Вида не стал спешиваться. Он направил своего коня меж шатров, надеясь найти главного среди воинов.
— Кто ваш хардмар? — наудачу спросил Вида у одного из хардмаринов, мрачно глядевшего в землю. Тот лишь махнул рукой в сторону.
Юноша продолжил поиски. Но не успел он сделать и десяти шагов, как услышал позади себя сиплый голос:
— Эй! Кем будешь, конник? Здесь тебе не ярмарка.
Вида обернулся — худой и жилистый, дочерна загорелый, одетый в добротные кожаные штаны и жесткую суконную рубаху, в вытертых, но крепких сапогах до колена, оградитель стоял и смотрел на него так, будто был здесь хозяином. В руках у него был меч — куда как хуже, чем у Виды, с простыми ножнами и не такой красивой рукоятью, но удобный и легкий. Волосы его были туго перехвачены черной тесьмой, а густая борода скрывала почти половину лица. Но глаза его блестели так задорно и живо, что напомнили Виде самого себя. Именно таким, как этот воин, он был до последнего своего обхода.
— Я — Вида из Низинного Края, и я хочу увидеть предводителя вашего отряда, — выпалил он заученные по пути сюда слова.
— Так он перед тобой, — ухмыльнулся воин и завел руку за спину.
— Я пришел сюда, чтобы стать одним из оградителей, — сказал Вида. — Я умею драться и я вам пригожусь.
— Это-то ты правду сказал — люди нам всегда нужны. Что ж, коли так, то спешивайся. Вон те, которые сидят у костерка, — и говоривший указал на нескольких оградителей, глядевших на Виду во все глаза, — покажут тебе, где прилечь да где привязать коня, ну и похлебкой своей поделятся.
Вида оторопел — вот так просто он стал одним из оградителей, а ведь сколько готовился отвечать на вопросы хардмара о себе да о родне, да почему он оказался здесь.
А хардмар повернулся и отправился прочь, оставив Виду одного.
— Постой! Так как звать тебя? — бросил Вида ему вдогонку.
— Хараслатом, — не оборачиваясь, ответил тот. — Гармелевым.
Вида поворотил лошадь и не спеша подъехал к оградителям у костра, которые что-то варили в горшочке.
— Спешивайся, друг, — встал ему навстречу один из воинов.

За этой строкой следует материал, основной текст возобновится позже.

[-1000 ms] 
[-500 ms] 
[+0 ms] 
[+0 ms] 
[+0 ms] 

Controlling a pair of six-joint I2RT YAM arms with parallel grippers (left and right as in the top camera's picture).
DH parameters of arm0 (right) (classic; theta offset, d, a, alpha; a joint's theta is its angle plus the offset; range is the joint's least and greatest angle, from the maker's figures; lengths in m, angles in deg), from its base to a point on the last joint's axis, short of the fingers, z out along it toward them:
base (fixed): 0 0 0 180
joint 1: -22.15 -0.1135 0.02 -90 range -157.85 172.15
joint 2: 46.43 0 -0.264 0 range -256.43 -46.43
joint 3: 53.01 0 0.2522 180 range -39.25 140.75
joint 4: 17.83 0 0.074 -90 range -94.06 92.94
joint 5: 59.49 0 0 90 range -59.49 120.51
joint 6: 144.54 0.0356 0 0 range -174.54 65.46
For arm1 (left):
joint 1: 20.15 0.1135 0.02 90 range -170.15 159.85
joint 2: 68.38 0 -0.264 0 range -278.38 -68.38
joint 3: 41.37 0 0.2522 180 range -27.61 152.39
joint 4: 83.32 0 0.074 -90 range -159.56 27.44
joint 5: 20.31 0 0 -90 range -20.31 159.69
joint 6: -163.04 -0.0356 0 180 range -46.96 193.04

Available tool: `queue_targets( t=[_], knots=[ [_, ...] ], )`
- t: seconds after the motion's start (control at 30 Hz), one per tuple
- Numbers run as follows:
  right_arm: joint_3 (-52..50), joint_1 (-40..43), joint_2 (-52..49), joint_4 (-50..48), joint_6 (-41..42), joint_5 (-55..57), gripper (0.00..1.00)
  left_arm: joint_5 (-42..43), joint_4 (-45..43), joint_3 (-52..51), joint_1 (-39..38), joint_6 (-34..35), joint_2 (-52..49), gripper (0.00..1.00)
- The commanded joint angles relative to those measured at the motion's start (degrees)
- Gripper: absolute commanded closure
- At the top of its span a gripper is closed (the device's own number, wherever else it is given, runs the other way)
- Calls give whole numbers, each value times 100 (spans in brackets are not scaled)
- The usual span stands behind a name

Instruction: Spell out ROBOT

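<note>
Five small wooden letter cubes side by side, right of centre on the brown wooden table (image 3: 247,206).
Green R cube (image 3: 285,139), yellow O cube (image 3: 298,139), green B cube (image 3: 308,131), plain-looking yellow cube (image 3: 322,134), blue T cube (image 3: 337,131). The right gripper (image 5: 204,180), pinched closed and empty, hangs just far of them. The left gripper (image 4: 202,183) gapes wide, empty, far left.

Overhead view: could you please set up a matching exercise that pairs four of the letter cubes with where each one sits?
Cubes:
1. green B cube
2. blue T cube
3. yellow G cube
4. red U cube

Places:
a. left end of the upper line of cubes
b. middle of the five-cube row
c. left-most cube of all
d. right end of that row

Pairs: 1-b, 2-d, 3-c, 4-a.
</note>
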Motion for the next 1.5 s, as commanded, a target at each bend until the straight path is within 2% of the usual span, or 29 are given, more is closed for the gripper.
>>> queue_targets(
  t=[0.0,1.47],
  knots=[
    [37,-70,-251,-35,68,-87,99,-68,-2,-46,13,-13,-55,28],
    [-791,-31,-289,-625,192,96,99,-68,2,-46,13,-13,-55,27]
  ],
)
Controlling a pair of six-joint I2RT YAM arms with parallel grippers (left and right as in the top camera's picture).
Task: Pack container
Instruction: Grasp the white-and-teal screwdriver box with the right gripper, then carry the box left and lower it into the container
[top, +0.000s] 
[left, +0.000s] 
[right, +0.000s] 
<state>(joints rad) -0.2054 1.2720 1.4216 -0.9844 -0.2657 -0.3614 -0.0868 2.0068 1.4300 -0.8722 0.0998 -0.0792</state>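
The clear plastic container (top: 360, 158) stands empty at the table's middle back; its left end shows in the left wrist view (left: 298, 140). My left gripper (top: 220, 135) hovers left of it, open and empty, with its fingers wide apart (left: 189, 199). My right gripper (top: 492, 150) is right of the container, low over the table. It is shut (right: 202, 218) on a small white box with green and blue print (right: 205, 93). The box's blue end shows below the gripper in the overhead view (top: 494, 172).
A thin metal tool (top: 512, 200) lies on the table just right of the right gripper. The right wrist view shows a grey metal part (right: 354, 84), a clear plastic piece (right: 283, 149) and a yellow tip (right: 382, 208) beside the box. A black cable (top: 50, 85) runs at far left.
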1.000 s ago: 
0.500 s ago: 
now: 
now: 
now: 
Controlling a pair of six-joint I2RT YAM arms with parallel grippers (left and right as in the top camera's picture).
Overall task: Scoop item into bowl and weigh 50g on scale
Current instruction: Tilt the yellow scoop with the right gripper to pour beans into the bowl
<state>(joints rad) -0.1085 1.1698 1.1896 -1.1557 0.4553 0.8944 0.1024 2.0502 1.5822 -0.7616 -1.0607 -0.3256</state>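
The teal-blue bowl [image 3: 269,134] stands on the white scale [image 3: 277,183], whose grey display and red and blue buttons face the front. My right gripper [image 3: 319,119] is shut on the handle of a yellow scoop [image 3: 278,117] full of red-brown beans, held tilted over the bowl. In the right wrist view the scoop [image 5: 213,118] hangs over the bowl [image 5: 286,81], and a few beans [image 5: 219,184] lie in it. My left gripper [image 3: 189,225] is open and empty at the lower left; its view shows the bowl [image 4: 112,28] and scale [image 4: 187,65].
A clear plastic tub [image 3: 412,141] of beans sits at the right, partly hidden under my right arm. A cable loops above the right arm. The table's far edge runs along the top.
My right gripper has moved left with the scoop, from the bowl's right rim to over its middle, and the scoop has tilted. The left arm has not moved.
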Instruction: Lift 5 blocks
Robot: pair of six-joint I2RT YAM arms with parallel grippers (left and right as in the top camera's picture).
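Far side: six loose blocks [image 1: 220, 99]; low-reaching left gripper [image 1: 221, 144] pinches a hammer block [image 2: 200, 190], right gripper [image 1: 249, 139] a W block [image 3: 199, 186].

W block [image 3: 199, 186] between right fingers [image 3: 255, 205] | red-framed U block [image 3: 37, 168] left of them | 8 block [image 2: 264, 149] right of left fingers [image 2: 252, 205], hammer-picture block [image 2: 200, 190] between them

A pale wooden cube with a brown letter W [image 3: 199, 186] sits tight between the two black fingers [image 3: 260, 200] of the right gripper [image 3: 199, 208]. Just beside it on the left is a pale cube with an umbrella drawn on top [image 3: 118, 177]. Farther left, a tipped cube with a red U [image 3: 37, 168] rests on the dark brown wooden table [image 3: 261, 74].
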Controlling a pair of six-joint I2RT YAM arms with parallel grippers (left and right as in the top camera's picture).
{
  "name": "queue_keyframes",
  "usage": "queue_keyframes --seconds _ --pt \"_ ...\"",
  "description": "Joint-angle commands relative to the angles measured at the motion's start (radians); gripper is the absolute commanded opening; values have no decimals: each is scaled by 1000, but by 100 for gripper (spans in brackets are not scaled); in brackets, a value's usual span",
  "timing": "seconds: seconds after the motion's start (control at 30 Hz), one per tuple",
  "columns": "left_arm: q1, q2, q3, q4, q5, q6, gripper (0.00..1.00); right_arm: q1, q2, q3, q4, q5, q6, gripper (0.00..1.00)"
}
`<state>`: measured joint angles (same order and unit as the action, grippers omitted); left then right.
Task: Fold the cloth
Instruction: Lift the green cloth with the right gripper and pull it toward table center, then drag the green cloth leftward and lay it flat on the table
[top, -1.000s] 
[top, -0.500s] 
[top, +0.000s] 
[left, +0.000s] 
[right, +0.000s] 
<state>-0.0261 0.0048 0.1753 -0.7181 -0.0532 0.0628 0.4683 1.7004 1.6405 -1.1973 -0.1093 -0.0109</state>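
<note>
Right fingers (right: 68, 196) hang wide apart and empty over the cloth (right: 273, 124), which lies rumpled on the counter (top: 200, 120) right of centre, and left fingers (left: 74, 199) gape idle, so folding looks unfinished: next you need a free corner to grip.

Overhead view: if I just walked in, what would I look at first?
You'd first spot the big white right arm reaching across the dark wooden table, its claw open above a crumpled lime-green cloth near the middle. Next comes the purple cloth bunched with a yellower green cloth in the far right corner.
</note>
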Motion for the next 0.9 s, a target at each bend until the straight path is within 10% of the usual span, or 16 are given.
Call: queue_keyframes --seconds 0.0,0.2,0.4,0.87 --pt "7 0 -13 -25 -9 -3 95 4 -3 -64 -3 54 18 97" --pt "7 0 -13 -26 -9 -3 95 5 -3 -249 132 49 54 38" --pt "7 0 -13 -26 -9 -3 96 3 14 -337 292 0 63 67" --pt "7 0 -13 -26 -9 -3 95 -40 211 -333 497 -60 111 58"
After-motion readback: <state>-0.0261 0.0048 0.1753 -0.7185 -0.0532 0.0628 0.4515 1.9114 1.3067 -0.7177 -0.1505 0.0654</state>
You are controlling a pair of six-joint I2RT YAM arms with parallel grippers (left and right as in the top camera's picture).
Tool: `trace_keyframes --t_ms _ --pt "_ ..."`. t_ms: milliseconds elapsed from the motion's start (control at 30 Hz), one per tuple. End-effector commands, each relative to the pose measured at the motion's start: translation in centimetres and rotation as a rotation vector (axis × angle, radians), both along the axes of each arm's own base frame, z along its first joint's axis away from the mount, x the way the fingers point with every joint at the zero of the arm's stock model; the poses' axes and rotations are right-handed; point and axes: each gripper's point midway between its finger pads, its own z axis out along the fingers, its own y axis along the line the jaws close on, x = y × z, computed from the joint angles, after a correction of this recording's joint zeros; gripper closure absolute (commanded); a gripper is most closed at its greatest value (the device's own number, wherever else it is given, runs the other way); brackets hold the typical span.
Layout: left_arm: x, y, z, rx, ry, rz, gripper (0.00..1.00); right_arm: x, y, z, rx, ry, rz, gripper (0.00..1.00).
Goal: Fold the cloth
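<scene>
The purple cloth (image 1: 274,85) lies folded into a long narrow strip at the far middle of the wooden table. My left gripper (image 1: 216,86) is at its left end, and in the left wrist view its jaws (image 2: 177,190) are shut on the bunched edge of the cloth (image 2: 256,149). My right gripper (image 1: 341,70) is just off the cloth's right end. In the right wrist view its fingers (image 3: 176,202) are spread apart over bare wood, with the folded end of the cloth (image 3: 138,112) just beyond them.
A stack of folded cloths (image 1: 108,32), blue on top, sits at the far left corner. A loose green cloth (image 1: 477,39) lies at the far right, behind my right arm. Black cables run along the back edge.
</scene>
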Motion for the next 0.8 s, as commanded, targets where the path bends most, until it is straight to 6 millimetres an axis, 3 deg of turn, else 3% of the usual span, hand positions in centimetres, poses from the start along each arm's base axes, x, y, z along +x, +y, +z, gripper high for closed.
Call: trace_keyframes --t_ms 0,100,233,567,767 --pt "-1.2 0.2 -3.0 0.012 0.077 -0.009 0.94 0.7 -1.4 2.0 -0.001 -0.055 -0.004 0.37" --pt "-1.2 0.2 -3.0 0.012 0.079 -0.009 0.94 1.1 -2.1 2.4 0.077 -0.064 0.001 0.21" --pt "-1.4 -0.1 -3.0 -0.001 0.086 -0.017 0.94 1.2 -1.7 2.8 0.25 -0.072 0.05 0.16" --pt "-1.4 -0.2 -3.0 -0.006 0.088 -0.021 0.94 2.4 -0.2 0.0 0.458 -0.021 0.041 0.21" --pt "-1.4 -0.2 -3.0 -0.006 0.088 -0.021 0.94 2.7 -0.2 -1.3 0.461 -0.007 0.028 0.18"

Вида спрыгнул с коня. Другой оградитель подошел и взял под узды Ветерка, что-то приговаривая на непонятном Виде языке.
— Проходи к нам да садись рядом. Голоден, небось, — сказал первый.
— Я и сытый поесть да попить не откажусь, — ответил Вида.
Оградители засмеялись. Вида им сразу понравился.
— А ведь твоя правда — разве без глотка да без куска жизнь? Садись, досыта накормить не обещаем, но налить — нальем.
Вида протиснулся к месту, которое для него сразу же освободили. Оградители казались ему все на одно лицо — заросшие густой темной бородой, с длинными, спутанными волосами, наспех убранными назад, все в кожаных штанах и серых льняных рубахах, с огромными ножами за поясом.
— Как звать тебя, друг? — снова подал голос тот первый оградитель. Он казался старше всех остальных.
— Вида из Низинного Края, — сразу же ответил Вида.
— А я — Умудь, вон тот, — и говорящий ткнул пальцем в сторону рыжеватого парня, который хитро улыбнулся Виде, — Фистар, а этот, с кудрявой башкой, — Ширалам.
— А я — Ракадар, — представился подошедший к ним оградитель, который увел Ветерка. — Твой конь стоит там, вместе с другими. Я поддал ему овса, так что и он с голоду не околеет.
Только у Умудя было оннарское имя, а у остальных чужие, иноземные. Но Вида все равно спросил:
— Вы все с Северного Оннара?
— Я из Хумлай-Она, — ответил Умудь. — Фистар с Юга.
— И я с юга, с Опелейха, — вставил Ширалам. — Но и там я не свой. Во младенчестве как оказался там, так и больше не уезжал никуда. Дома своего не помню, но знающие люди говорили мне, что вроде как я из Радаринок.
— Койсой, — усмехнулся Ракадар. — Проклятый град рабов и их хозяев.